Task to carry out:
Your answer should hold the data exactly as given, minus any picture.

Supplied data below:

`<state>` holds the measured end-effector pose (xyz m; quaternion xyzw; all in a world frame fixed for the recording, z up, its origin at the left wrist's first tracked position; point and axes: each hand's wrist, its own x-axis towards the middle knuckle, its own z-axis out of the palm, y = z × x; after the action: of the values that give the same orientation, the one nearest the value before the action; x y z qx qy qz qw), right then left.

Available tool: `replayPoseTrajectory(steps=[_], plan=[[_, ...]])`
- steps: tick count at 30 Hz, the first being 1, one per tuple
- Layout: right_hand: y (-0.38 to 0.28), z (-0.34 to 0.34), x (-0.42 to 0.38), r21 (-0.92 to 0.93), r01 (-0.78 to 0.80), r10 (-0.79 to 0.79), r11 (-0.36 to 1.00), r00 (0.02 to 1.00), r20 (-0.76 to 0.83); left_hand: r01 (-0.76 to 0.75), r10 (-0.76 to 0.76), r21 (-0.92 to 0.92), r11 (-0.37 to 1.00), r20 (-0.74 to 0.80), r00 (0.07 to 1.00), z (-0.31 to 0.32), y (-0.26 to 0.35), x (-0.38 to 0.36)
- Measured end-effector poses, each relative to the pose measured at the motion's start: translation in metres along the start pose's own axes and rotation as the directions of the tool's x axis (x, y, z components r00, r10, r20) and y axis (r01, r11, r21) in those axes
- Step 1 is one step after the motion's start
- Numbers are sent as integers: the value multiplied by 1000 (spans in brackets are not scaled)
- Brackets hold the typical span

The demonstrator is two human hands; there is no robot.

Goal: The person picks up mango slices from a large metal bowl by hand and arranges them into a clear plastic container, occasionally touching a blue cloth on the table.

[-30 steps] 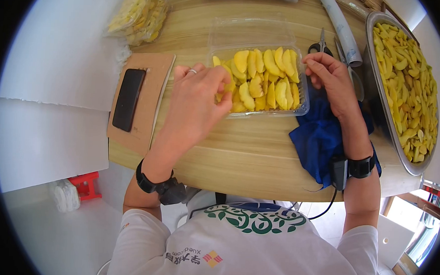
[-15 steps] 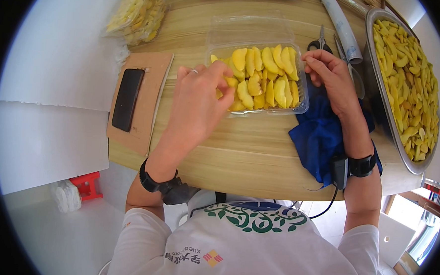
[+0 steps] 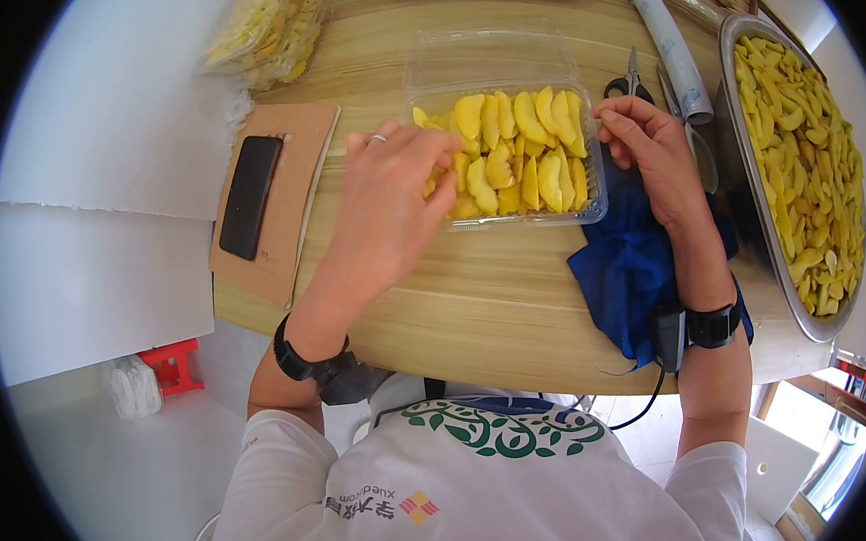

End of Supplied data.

Result of the exercise:
`<state>` holds the measured end-effector pose (xyz m; quaternion xyzw; all in a world frame fixed for the recording, z up, its origin at the left wrist's first tracked position; point and axes: each hand's wrist, its own x-axis towards the middle knuckle, its own z-axis out of the palm, y = z × x; after the action: of the values that give the same orientation, the one nearest the value before the action; x y z qx qy qz qw), right then left.

Available tool: `replayPoseTrajectory(steps=[_], plan=[[_, ...]])`
- steps: tick count at 30 Hz, the first being 1, one per tuple
- Layout: right_hand: y (-0.38 to 0.28), z (-0.34 to 0.34), x (-0.42 to 0.38), r21 (-0.92 to 0.93), r01 (-0.78 to 0.80), r10 (-0.79 to 0.79), r11 (-0.36 to 1.00), r00 (0.02 to 1.00), r20 (-0.76 to 0.83); left_hand: r01 (-0.76 to 0.75), r10 (-0.76 to 0.76), r21 (-0.92 to 0.92), r11 (-0.37 to 1.00), r20 (-0.74 to 0.80), r00 (0.07 to 1.00), z (-0.31 to 0.32), y (-0.26 to 0.35), x (-0.38 to 0.36)
- Measured end-effector poses, each relative to the pose measured at the motion's start: translation in metres along the start pose's own axes and rotation as the directions of the tool's x axis (x, y, z components r00, r10, r20) and y axis (r01, r11, r21) in those axes
- Step 1 is one step after the motion's start
- Numbers are sent as integers: the value multiplied by 1000 (spans in brackets are not scaled)
- Brackets hold the typical span

The demonstrator is two human hands; there is no robot.

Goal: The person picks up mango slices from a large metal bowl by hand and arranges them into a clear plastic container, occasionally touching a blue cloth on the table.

[-30 steps] 
[-15 steps] 
[+0 steps] 

This concludes the output for the exercise.